In the data below, find the line with "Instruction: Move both" and the line with "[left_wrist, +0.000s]", then restate both and every line between them exactly, minus the pictures.

--------------------

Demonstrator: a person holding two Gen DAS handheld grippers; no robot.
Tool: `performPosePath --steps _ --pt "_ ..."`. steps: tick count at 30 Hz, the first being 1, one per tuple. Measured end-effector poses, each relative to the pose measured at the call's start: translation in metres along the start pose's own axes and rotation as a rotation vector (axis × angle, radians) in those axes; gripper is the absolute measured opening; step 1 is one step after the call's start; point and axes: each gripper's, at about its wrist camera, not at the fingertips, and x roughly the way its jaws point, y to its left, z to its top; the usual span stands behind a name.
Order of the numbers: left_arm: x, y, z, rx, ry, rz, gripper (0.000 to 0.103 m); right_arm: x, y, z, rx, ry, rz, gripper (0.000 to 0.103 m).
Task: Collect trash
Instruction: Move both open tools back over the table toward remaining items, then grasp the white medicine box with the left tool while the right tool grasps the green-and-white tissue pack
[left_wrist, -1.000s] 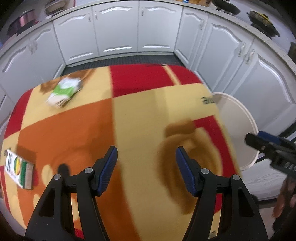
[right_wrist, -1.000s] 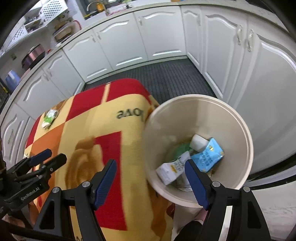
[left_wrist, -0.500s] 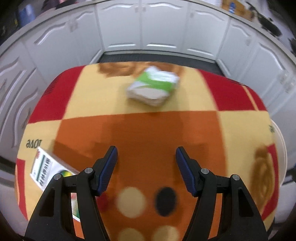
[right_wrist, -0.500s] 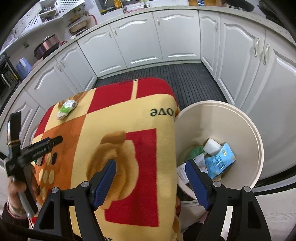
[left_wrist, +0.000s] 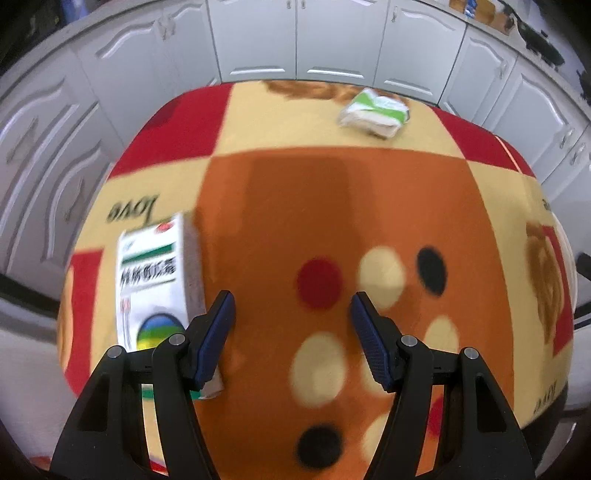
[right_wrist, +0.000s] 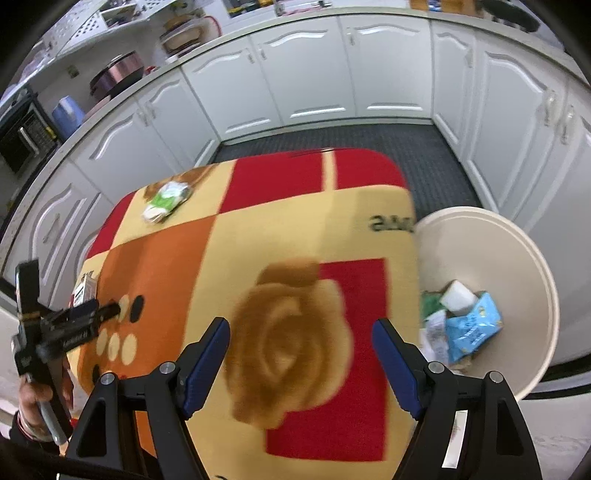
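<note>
Since a second ago the left gripper (left_wrist: 292, 325) has swung across the blanket-covered table (left_wrist: 332, 206) from its bin-side edge to the opposite end, and the right gripper (right_wrist: 301, 363) has drawn back from over the bin (right_wrist: 524, 258) to hang above the brown rose pattern.

Largest first: the table fills both views, draped in a red, orange and cream checked blanket. Beside its right edge in the right wrist view stands the cream bin, already holding a blue packet (right_wrist: 474, 328), a white block (right_wrist: 458, 297) and crumpled wrappers.

On the table two pieces of trash lie. A white carton with green print (left_wrist: 155, 288) lies flat near the left edge; its lower end sits just beside and partly behind the left gripper's left finger, outside the gap, so nothing is between the jaws. They stand spread apart and empty over the orange patch with dots. A smaller green-and-white packet (left_wrist: 375, 112) lies at the far end of the table, well apart from both grippers and somewhat blurred.

The right gripper's jaws are spread wide and empty, with only blanket beneath them and the bin off to their right.
</note>
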Motion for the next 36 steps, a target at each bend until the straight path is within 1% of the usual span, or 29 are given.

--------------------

* [Response]:
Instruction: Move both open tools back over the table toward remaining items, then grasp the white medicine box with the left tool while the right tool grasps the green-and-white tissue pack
[left_wrist, -1.000s] 
[right_wrist, -1.000s] 
[left_wrist, -0.500s] 
[right_wrist, -0.500s] 
[left_wrist, +0.000s] 

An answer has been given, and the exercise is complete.